** TASK TO COMPLETE **
Where the word "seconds" appears in a line below, copy the whole line.
____________
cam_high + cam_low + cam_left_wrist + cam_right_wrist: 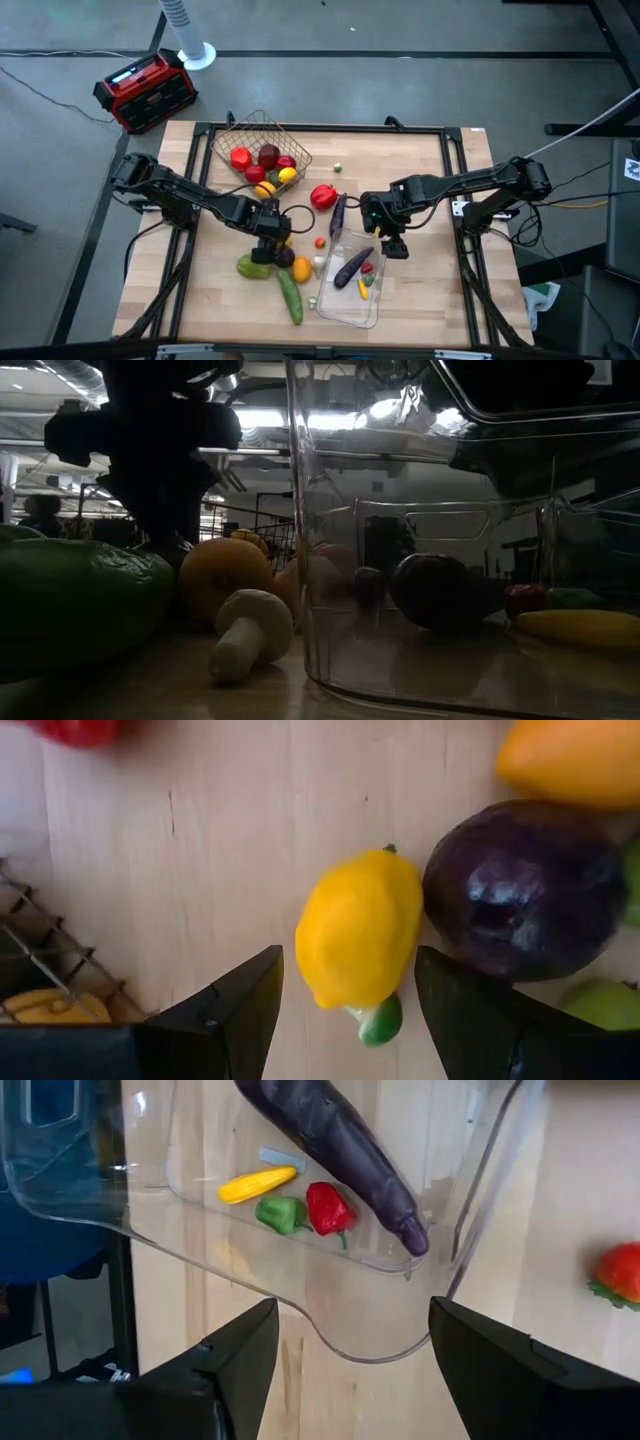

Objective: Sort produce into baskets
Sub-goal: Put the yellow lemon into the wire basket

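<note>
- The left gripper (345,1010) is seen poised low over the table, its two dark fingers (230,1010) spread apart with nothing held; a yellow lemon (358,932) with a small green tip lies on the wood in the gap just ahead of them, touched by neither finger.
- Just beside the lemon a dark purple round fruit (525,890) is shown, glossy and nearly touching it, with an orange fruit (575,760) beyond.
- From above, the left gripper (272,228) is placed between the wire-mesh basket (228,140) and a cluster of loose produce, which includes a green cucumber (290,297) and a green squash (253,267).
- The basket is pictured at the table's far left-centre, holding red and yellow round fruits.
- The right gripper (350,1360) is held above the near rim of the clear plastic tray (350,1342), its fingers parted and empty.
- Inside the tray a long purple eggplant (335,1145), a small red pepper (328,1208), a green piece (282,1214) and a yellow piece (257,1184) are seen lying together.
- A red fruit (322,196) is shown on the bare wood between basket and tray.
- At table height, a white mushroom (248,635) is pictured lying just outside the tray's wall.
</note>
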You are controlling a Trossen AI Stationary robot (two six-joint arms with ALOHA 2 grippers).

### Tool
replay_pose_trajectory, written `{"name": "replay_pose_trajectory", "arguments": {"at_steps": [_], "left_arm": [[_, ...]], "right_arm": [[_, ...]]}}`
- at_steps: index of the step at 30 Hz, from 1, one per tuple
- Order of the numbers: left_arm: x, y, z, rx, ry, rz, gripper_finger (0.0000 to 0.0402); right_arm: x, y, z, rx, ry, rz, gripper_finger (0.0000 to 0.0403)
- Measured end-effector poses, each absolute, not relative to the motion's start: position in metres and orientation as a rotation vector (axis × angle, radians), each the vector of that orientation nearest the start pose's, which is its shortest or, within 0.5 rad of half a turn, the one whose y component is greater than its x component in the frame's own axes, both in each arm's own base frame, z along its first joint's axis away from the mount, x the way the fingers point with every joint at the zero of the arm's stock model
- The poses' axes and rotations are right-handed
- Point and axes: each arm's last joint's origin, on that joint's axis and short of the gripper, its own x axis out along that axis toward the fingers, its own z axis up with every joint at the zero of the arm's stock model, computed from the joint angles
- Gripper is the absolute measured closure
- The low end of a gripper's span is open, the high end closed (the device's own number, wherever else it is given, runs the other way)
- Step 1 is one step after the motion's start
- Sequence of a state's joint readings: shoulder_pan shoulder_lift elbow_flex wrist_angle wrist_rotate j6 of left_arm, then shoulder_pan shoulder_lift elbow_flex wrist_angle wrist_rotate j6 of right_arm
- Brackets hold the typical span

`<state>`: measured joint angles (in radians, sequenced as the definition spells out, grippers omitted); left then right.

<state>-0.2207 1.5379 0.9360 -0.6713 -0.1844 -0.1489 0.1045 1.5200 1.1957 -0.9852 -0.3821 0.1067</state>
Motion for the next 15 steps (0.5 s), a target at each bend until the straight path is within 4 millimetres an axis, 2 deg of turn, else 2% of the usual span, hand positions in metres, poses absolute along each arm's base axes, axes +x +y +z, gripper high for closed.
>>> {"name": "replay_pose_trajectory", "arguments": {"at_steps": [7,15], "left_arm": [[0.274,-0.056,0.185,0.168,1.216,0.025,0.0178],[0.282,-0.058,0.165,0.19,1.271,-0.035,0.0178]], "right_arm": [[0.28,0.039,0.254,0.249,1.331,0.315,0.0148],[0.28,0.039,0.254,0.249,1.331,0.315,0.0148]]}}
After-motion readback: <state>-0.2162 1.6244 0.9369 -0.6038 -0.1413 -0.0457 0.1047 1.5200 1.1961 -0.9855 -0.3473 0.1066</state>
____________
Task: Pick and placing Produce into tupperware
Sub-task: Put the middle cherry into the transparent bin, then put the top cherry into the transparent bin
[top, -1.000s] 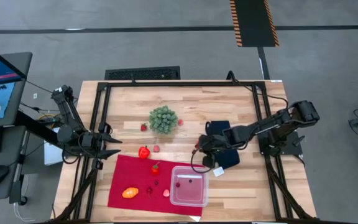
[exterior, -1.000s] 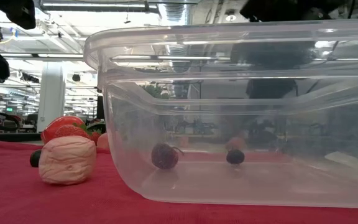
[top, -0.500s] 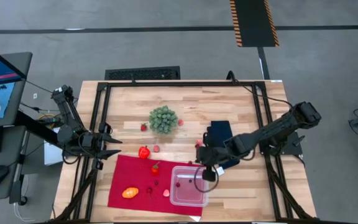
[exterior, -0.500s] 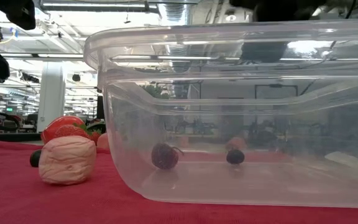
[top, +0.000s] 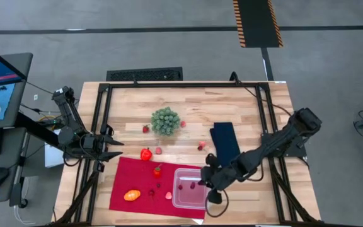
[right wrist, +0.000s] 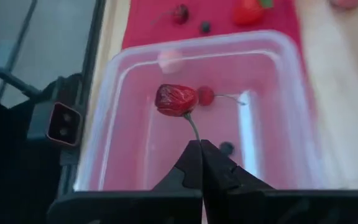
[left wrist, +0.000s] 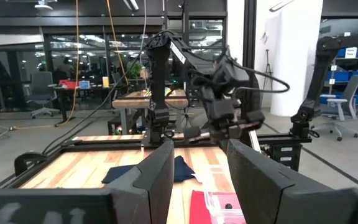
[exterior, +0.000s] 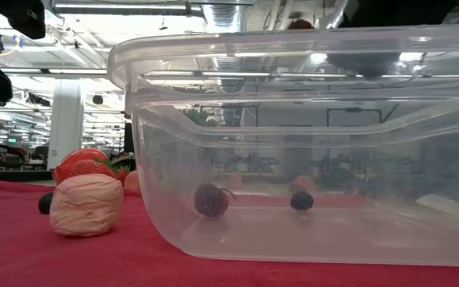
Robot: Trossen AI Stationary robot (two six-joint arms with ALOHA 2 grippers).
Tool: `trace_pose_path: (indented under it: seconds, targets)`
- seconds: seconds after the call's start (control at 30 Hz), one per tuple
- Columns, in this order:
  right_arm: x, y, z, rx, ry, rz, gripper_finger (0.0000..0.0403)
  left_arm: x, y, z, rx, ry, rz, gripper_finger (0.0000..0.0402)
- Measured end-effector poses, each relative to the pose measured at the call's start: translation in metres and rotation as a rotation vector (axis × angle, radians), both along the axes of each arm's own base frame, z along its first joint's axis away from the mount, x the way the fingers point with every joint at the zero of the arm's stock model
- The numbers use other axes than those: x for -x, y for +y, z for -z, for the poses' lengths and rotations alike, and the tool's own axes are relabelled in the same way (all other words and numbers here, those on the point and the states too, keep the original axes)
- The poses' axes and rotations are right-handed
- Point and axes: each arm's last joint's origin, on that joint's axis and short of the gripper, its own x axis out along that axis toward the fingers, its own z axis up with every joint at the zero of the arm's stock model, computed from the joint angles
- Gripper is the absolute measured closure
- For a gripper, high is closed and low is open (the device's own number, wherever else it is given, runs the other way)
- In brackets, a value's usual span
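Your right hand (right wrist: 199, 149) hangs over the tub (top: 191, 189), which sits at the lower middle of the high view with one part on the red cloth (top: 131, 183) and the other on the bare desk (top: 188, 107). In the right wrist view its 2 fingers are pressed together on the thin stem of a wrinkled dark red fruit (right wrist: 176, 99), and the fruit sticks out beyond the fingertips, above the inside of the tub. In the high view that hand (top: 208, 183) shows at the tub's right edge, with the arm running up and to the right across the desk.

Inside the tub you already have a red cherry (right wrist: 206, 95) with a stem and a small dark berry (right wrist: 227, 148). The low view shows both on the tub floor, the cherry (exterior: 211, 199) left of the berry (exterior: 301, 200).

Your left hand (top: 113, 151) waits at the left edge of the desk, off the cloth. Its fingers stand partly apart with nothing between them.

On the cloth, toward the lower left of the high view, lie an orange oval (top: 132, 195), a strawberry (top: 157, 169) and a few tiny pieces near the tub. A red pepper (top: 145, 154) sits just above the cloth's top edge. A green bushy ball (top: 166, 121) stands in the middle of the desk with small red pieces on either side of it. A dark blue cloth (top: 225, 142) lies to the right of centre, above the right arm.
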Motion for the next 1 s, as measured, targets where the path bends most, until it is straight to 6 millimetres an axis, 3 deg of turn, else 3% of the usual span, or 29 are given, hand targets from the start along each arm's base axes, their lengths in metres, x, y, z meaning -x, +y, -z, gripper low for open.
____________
** EXERCISE OUTPUT **
Tool: `trace_pose_path: (indented under it: seconds, targets)`
- seconds: seconds after the call's start (control at 30 Hz), one per tuple

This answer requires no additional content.